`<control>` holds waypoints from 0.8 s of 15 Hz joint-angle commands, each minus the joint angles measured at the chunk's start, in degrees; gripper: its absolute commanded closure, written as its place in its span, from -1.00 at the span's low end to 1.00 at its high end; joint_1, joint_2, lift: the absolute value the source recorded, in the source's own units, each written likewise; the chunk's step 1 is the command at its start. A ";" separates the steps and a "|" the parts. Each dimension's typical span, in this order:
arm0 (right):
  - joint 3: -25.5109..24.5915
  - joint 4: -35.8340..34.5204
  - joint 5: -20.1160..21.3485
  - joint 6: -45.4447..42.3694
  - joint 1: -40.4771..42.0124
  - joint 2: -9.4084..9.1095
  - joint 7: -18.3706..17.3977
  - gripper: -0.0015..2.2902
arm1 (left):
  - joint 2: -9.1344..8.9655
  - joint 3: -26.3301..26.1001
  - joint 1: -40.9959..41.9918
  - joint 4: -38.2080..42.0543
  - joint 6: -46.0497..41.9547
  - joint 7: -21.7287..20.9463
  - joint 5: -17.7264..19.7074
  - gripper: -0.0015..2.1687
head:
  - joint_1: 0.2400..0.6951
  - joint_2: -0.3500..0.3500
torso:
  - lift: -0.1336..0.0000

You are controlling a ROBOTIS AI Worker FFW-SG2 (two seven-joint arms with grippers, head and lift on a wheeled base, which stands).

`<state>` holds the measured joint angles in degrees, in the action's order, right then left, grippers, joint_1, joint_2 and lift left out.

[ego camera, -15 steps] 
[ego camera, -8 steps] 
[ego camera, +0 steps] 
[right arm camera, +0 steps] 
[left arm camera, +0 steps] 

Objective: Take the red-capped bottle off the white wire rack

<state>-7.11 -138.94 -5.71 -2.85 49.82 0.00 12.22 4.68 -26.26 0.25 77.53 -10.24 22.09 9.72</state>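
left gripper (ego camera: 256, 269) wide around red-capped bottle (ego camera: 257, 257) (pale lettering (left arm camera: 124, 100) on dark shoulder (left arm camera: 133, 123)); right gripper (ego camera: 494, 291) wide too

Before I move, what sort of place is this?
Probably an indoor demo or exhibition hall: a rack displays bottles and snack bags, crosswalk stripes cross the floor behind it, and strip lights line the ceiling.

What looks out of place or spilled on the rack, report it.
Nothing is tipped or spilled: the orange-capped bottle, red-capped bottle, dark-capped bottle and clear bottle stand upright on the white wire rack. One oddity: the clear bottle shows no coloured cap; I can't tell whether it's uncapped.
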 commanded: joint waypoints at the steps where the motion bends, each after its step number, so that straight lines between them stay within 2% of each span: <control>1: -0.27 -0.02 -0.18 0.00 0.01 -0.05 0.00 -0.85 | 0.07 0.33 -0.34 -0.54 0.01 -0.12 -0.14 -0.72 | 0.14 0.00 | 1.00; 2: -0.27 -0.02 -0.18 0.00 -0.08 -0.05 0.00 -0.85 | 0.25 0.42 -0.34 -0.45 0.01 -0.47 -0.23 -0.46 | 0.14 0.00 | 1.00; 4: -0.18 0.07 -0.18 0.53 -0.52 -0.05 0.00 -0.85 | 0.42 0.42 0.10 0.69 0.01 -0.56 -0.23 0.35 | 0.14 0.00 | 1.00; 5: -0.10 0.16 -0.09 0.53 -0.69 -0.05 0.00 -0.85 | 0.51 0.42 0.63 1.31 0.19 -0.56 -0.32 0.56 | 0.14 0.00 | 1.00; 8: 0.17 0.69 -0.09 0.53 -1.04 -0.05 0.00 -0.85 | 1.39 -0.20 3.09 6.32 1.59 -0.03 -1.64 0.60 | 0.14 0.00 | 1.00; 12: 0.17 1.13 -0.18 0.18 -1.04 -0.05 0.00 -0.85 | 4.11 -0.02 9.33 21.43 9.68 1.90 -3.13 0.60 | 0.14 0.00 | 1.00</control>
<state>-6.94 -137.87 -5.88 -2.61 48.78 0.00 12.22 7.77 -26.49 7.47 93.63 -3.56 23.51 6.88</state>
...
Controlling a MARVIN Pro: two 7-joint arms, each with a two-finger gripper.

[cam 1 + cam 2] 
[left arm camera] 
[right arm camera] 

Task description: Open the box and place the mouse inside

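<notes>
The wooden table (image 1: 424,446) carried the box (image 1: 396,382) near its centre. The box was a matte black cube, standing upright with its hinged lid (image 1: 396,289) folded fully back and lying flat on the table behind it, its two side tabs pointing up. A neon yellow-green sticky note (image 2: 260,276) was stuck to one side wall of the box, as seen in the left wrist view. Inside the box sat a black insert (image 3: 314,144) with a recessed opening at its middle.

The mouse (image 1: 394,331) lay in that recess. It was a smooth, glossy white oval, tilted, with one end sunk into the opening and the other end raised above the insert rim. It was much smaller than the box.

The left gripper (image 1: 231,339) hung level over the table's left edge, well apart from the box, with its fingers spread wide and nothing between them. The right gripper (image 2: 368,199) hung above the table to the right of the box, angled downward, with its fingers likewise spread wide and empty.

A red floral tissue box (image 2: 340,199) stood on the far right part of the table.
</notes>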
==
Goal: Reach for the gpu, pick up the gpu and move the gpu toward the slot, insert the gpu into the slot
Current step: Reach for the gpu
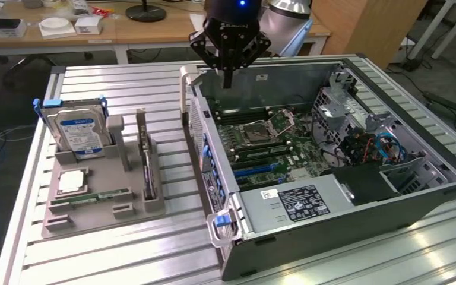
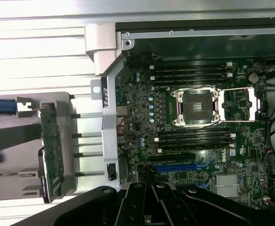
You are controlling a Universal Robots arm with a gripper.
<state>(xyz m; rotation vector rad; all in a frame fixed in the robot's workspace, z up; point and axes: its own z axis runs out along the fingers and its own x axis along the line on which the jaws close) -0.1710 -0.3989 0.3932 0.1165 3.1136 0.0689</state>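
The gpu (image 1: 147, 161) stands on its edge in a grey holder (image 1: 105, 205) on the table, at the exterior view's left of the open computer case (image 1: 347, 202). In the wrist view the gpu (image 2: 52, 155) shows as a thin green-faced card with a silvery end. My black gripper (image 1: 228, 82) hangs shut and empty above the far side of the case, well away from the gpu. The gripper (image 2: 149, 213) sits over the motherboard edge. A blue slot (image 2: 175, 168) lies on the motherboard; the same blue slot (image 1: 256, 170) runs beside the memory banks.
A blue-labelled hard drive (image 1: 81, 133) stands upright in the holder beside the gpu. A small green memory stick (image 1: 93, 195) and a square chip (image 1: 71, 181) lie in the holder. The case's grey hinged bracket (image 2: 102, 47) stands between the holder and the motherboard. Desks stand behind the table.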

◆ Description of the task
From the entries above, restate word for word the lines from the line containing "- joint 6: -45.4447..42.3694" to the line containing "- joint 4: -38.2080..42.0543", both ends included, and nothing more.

◆ Response box
  - joint 6: -45.4447..42.3694
  - joint 1: -40.4771..42.0124
  - joint 2: -9.4084..9.1095
  - joint 7: -18.3706..17.3977
  - gripper: -0.0015..2.2902
arm1 (left):
  - joint 2: -9.1344..8.9655
  - joint 3: -26.3301..26.1001
  - joint 1: -40.9959..41.9918
  - joint 4: -38.2080..42.0543

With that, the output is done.